WHAT THE TASK REQUIRES:
Please print the line that holds "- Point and" and each line after it to the end of the data, word for word, without any pictures.

**** EXERCISE DATA

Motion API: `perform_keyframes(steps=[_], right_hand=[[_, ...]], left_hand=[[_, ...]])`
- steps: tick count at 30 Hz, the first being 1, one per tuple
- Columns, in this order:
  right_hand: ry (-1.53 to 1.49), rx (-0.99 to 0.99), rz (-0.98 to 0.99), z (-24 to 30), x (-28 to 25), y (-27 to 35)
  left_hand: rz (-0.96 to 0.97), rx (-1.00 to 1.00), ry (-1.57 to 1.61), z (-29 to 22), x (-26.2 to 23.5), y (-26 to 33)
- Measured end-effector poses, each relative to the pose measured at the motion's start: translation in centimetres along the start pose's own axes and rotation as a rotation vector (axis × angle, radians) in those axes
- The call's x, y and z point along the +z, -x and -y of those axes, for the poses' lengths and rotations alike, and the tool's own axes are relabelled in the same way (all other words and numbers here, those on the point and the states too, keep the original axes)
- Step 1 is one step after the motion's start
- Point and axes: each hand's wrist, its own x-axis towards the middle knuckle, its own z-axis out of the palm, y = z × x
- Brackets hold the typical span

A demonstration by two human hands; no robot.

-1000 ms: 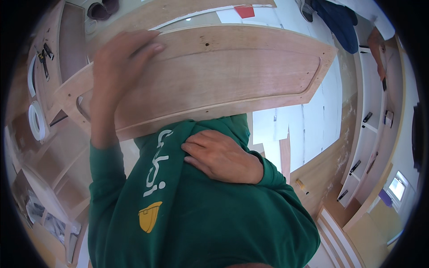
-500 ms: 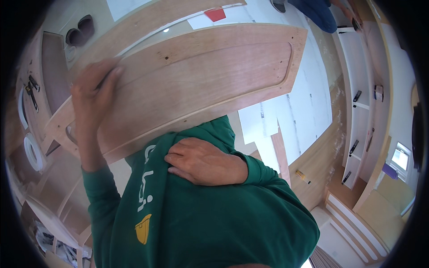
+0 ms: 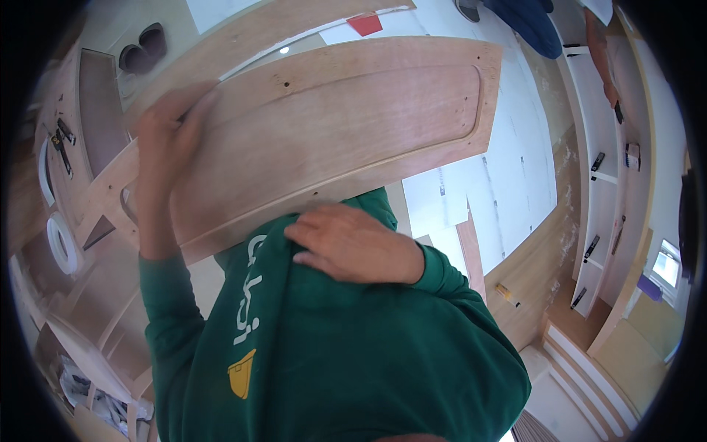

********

SOLUTION TO THIS TASK:
- Point and axes: each hand's wrist, its own x-axis towards the middle knuckle, its own z-axis out of the palm, y = z × x
- Brackets hold the typical span

A demonstration by two human hands; no robot.

-1000 ms: 
-500 ms: 
+0 ms: 

Work on the answer has been completed.